Nous souhaitons questionner la spatialisation de l’hospitalité, c’est-à-dire la manière de penser spatialement la possibilité de l’hospitalité. Corrélativement, nous souhaitons traiter le fait que l’expérience vécue de l’hospitalité correspond à une temporalisation de gestes, de relations, de moments qui sont nécessairement associés à des espaces. Dès lors, comment dans la conception se met en place ou non un dialogue entre ces dimensions (composantes) spatiales et temporelles de l’hospitalité ? Comment l’hospitalité rentre-t-elle dans les intentions des architectes, paysagistes, artistes, designers ? Comment dans la conception peut-on concevoir une architecture, un paysage, du design, une intervention artistique qui participe à/de l’hospitalité ?

Annonce

20 et 21 novembre 2019, École nationale supérieure d’architecture et de paysage de Lille, LACTH

Argumentaire

Les domaines d’études Conception et Territoire du Lacth dans le cadre de la recherche collaborative « L’hôpital comme milieu » organisent deux journées d’étude interdisciplinaire consacrées aux relations entre hospitalité, architecture, paysage et art. Son objectif est de mettre en avant la dimension spatiale de l’hospitalité.

L’hospitalité s’attache à des espaces et/ou à des situations, car elle est de l’ordre de la relation. Une relation toujours située, tant du point de vue, par exemple, du cadre, de l’agencement des contraintes que de la construction et du partage d’un sen s et d’une signification. Historiquement, l’hospitalité est l’« espace de l’autre », fondée sur la conceptualisation du rapport au différent, ce qui permet « de se faire société » (Gotman 2001). A travers l’hospitalité, c’est « l’homme qui se pense dans un double rapport à soi et à l’altérité ». En cela, elle peut s’apparenter à un «processus d’hominisation » (Schérer 1993). L’hospitalité, considérée ici en tant qu’« espace fait à l’autre, un autre concret lui aussi », est ainsi une « relation spatialisée à autrui » (Gotman, 2001). Elle apparaît donc comme « un don d’espace » (Godbout, 1997), cet espace fait à l’autre étant à considérer au propre comme au figuré.

Nous souhaitons questionner la spatialisation de l’hospitalité, c’est-à-dire la manière de penser spatialement la possibilité de l’hospitalité. Corrélativement, nous souhaitons traiter le fait que l’expérience vécue de l’hospitalité correspond à une temporalisation de gestes, de relations, de moments qui sont nécessairement associés à des espaces. Dès lors, comment dans la conception se met en place ou non un dialogue entre ces dimensions (composantes) spatiales et temporelles de l’hospitalité ? Comment l’hospitalité rentre-t-elle dans les intentions des architectes, paysagistes, artistes, designers ? Comment dans la conception peut-on concevoir une architecture, un paysage, du design, une intervention artistique qui participe à/de l’hospitalité ?

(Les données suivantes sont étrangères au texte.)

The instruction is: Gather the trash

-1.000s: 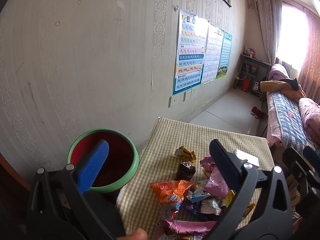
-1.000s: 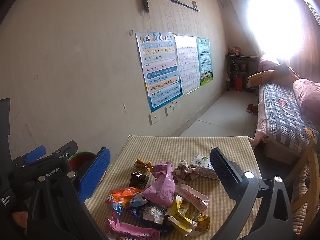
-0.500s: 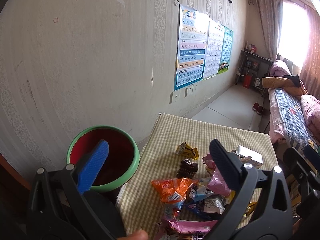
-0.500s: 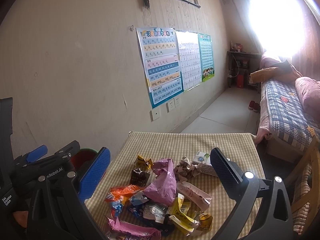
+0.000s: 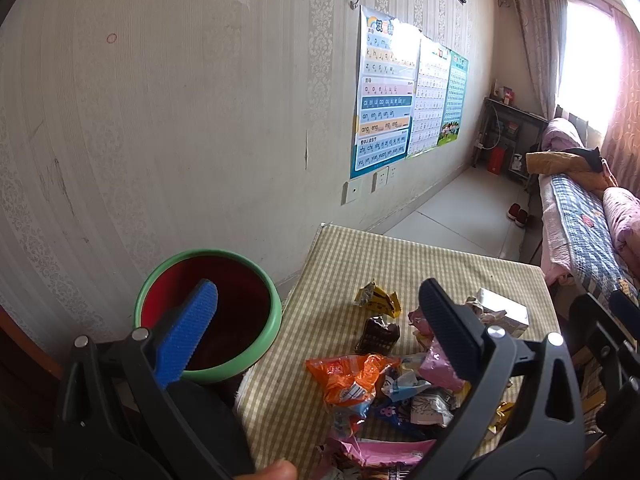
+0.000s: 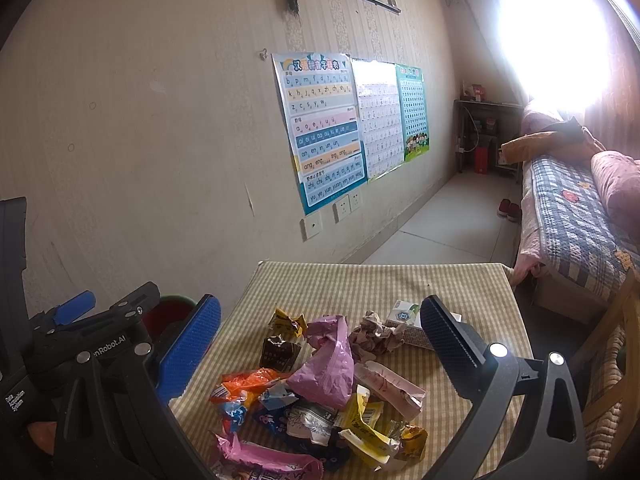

A cette fin, nous considérons de manière privilégiée les lieux de soins, depuis l’hôpital jusqu’au domicile, les lieux de soin étant entendus au double de sens de cure (l’action de soigner) et de care (le prendre soin) (Tronto, 2009). Si l’hôpital y apparaît comme une figure centrale – en tant qu’architecture(s), qu’institution globale (totale pour reprendre l’expression de Erving Goffman), que regroupements de services –, elle n’est pas exclusive, car le lieu de soin s’étend jusqu’au domicile.

La notion d’hospitalité s’affirme bien alors comme une clé pour la conception (en général et pour les lieux de soin en particulier). Autrement dit, la situation hospitalière est une entrée privilégiée pour comprendre l’importance des relations des personnes (sujets vivants) à leur environnement. Nous ne pouvons pas en faire l’impasse. L’architecte André Bruyère employait à ce sujet le terme de « prévenance » qui associe à la fois le fait de prévoir et l’attention portée à autrui (Chaslin & Roy, 2016) ; en ressort que concevoir c’est prévoir les conditions et les qualités de l’espace construit (environnement). Par rapport à ce qui se dégage comme un devenir où l’hospitalité est mise à l’épreuve au quotidien vis-à-vis des personnes et des groupes (maladies chroniques, vieillissement de la population, augmentation de l’autisme, précarisation, mouvements de population, politiques managériales), la thématique de l’(in)hospitalité des lieux de soin est-elle une manière contemporaine d’aborder le fondement de l’architecture, de la ville et de la société par le prisme de la spatialisation et de la temporalisation ?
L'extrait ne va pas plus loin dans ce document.